Find the word "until" in the data, then copy each line where it is found.

- - -

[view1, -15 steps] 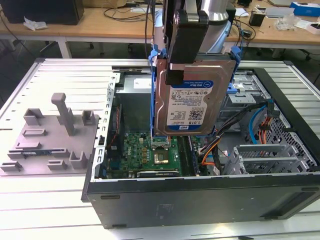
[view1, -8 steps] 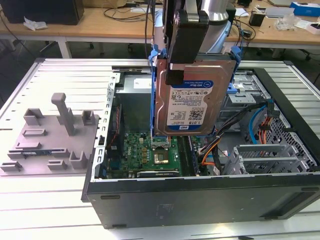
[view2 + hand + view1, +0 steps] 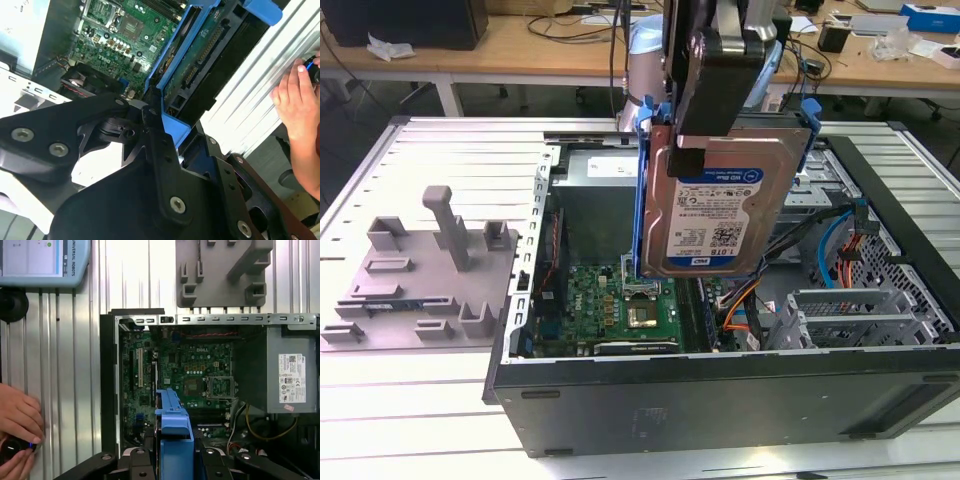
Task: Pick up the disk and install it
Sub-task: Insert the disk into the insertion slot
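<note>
Gripper [image 3: 695, 150] is clamped on the disk [image 3: 720, 205], black fingers pinching it from both faces near the upper edge. In the exterior view the disk hangs on edge, label side to the camera, with the blue bracket [image 3: 642, 190] running down the side at the exterior view's left. It sits in the air over the open computer case [image 3: 720, 400], above the motherboard [image 3: 630, 300], and is not seated in any bay.

The case lies on its side on the slatted metal table [image 3: 420, 420], open face up. The grey power supply box [image 3: 595, 195] is inside the case at the far end, just beside the motherboard. Orange and blue cables [image 3: 845, 250] run through the case toward the exterior view's right. A grey fixture plate [image 3: 420, 270] with upright pegs lies on the table just beside the case, on the exterior view's left.

In the second wrist view the gripper [image 3: 167, 122] closes around the bracket [image 3: 170, 65], and the disk's green circuit side [image 3: 200, 50] faces out, with the motherboard [image 3: 115, 35] beyond it.

In the first wrist view the disk shows edge-on, its bracket [image 3: 172, 425] between the fingers of the gripper [image 3: 175, 457], directly over the motherboard [image 3: 200, 365]. The power supply box [image 3: 290, 375] and fixture plate [image 3: 225, 270] also show. A person's hand [image 3: 17, 415] rests on the table beside the case, fingers on a small black device [image 3: 10, 450]; the same hand [image 3: 295, 105] shows in the second wrist view. A screen unit [image 3: 40, 262] lies on the table near it.
</note>
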Motion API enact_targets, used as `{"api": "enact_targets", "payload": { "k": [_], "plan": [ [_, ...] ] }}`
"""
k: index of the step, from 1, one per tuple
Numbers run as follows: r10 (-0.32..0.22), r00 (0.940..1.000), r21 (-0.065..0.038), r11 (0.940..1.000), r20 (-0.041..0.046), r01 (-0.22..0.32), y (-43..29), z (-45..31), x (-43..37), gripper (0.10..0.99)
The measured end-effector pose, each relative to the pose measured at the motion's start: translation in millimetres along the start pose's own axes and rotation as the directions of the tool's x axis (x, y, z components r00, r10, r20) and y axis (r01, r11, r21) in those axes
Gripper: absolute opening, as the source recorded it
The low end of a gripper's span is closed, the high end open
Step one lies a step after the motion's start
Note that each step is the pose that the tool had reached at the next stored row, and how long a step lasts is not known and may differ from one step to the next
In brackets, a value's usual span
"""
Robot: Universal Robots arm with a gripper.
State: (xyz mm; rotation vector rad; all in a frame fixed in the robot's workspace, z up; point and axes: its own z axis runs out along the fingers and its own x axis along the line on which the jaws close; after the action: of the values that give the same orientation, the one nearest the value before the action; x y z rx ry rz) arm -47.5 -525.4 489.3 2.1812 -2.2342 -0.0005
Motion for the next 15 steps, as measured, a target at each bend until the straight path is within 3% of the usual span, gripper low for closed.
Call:
{"api": "enact_targets", "payload": {
  "k": [2, 7, 10, 13, 15],
  "plan": [
    [0.007, 1.0000, 0.000, 1.0000, 0.0072, -0.007, -0.7, 0.4, -0.1, 0.365],
    [0.005, 1.0000, 0.000, 1.0000, 0.0074, -0.005, -2.5, 0.6, 0.0, 0.365],
    [0.005, 1.0000, 0.000, 1.0000, 0.0072, -0.005, -12.6, 0.4, -0.4, 0.365],
    [0.001, 1.0000, 0.000, 1.0000, 0.0071, -0.001, -29.9, 0.2, -0.8, 0.365],
    [-0.006, 1.0000, 0.000, 1.0000, 0.0071, 0.006, -34.4, 0.3, -1.1, 0.365]
  ]
}}
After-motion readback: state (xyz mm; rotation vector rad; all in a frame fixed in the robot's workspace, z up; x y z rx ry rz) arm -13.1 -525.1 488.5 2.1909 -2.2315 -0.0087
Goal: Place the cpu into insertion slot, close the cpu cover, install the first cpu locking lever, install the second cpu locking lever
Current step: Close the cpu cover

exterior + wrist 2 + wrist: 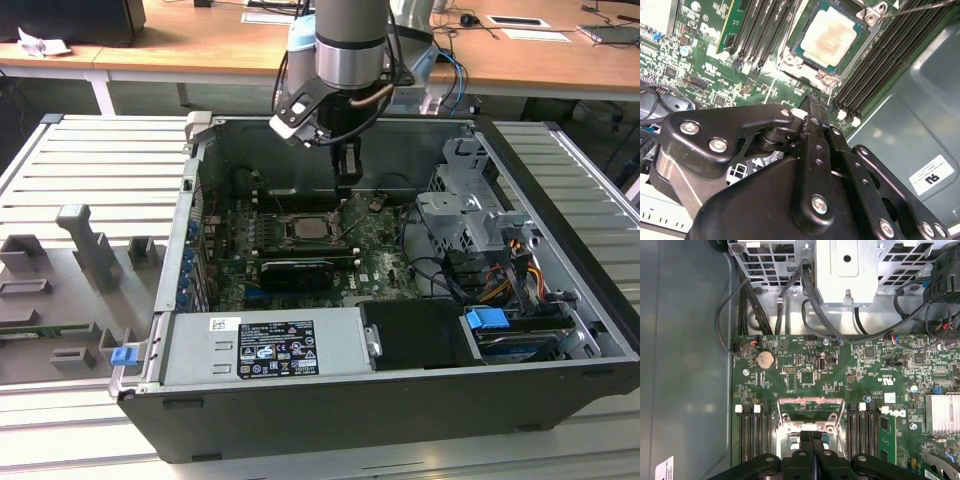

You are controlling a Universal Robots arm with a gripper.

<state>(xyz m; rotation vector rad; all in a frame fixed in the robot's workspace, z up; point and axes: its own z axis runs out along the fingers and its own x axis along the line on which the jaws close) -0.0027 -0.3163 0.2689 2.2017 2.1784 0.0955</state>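
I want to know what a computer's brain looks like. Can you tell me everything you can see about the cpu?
The cpu is a small flat square chip. It has a pale silver-beige metal face, faintly orange in the middle, and a thin green edge. It lies flat in the insertion slot on the green board, between rows of long black memory strips. Nothing lies on its face. The gripper is beside the slot and does not touch the chip.

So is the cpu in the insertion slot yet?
In: the cpu lies flat inside the insertion slot, pale face up.
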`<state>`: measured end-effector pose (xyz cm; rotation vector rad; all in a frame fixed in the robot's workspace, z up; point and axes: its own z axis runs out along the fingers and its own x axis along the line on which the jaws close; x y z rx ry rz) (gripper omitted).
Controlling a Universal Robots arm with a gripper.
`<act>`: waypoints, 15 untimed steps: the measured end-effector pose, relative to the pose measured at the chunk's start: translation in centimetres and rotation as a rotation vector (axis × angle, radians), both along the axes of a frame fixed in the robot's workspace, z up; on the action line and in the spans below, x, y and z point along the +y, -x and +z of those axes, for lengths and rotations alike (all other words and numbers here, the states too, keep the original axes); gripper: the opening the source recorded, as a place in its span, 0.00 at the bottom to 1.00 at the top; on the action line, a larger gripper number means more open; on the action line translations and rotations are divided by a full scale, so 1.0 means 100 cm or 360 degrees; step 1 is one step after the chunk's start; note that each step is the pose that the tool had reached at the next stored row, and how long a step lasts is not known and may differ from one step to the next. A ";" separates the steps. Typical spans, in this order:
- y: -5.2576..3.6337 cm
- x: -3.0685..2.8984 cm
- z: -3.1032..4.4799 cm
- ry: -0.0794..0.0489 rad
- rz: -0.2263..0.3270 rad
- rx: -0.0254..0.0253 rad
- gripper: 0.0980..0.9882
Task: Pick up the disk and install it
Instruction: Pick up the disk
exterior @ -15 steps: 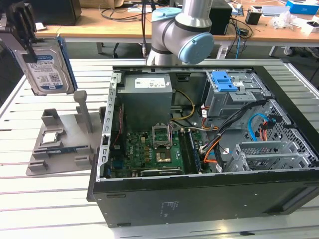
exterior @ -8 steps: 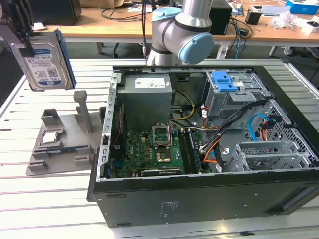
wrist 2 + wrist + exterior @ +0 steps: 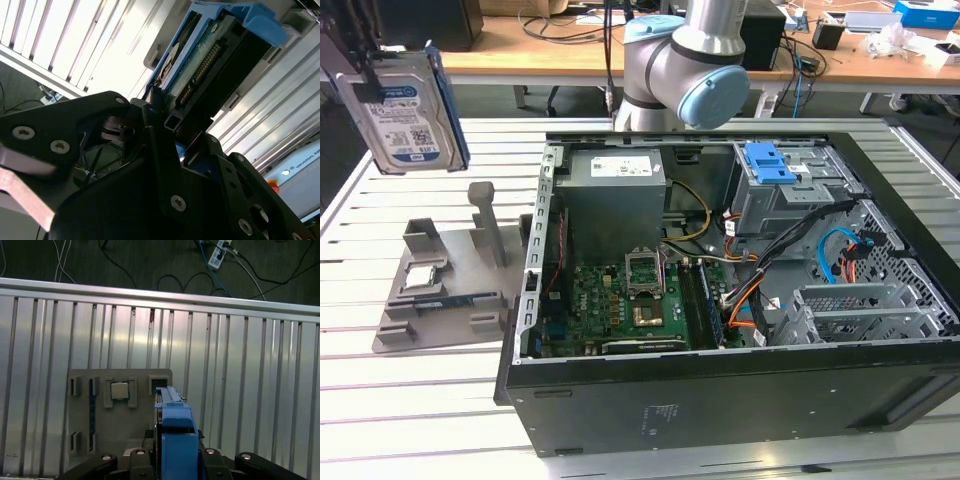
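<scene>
disk (image 3: 405, 110) above holder (image 3: 440, 300) | holder at exterior view's left of case (image 3: 720, 410) | both on table (image 3: 380, 420)

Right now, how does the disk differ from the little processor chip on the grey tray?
The disk hangs near upright above the table; the processor chip lies flat in a recess of the grey tray. The disk is larger, rectangular and blue-framed; the chip is small, square and bare. Both have silver faces.
</scene>
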<state>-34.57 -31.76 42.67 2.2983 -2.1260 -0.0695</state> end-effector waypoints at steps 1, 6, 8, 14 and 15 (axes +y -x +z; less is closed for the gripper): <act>0.0000 0.0000 0.0012 0.0000 0.0000 0.00000 0.30; 0.0000 0.0002 0.0119 0.0000 0.0000 0.00002 0.30; 0.0000 0.0003 0.0158 0.0000 0.0000 -0.00001 0.30; 0.0000 0.0003 0.0268 0.0000 0.0000 -0.00001 0.30; 0.0000 0.0004 0.0280 0.0000 0.0000 0.00000 0.30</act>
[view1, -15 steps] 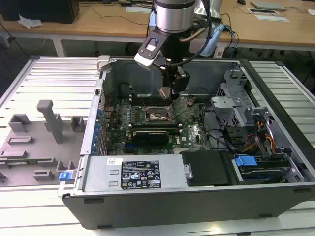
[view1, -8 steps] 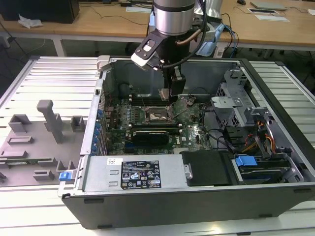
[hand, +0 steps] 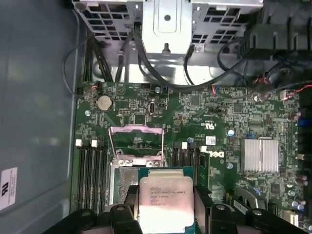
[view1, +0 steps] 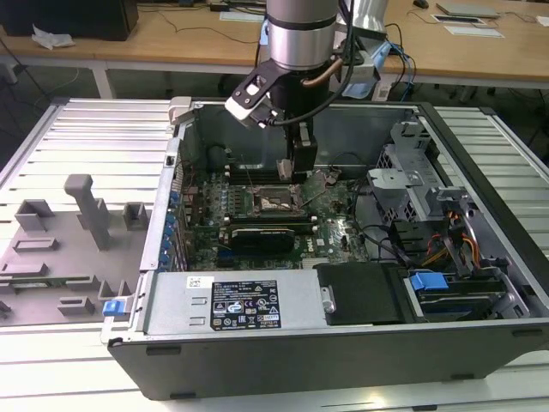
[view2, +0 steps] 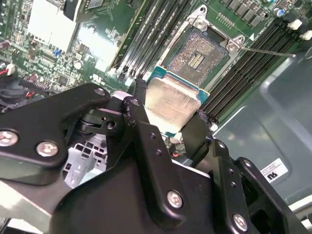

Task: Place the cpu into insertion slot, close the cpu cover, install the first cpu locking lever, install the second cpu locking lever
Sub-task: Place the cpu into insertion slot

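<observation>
Black claw [view1: 296,174] hangs inside the open computer case [view1: 300,360]. Its tips are just above the insertion slot [view1: 276,202] on the green motherboard [view1: 341,230].

Second wrist view: jaws are clamped on opposite edges of the cpu [view2: 170,100], silvery top up, one finger [view2: 141,124] on each side. The insertion slot [view2: 197,56] lies just beyond the claw [view2: 169,116], uncovered, contacts exposed. A thin locking lever [view2: 265,51] sticks out from the slot's corner.

First wrist view: the cpu [hand: 165,200] is gripped in the claw [hand: 168,217] and overlaps one edge of the slot [hand: 124,179]. The cpu cover [hand: 136,141] stands swung open past the slot, on the side away from the claw.
</observation>
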Available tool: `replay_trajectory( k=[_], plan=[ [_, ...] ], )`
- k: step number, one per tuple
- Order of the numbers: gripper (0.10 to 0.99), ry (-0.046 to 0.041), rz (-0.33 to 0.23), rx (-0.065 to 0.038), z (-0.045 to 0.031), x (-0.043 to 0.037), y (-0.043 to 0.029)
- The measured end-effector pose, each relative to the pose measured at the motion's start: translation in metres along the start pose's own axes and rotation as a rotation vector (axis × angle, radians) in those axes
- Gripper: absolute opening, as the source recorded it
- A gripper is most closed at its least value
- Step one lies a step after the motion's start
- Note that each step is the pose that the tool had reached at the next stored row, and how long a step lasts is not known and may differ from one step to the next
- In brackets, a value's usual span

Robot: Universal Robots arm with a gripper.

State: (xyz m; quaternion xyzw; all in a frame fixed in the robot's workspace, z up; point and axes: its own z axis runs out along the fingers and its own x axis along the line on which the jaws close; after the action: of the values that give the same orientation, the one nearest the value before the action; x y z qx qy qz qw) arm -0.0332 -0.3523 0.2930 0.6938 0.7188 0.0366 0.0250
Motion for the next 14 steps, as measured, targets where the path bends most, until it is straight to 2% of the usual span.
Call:
replay_trajectory(
  k=[9, 14],
  plan=[
    [0.541, 0.0023, -0.033, -0.015, 0.0161, 0.0033, -0.0088],
    [0.541, 0.0028, -0.043, -0.024, 0.0257, 0.0039, -0.0162]
  ],
)
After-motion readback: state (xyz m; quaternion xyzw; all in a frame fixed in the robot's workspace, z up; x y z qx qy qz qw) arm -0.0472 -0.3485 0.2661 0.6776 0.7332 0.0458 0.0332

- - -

§ **Result of the exercise**
Motion for the next 15 steps, as measured, a target at each bend until the straight path is within 3% of the usual span, gripper low for closed.
Motion for the next 14 steps, as measured, targets where the path bends most, until it is straight to 2% of the usual span.

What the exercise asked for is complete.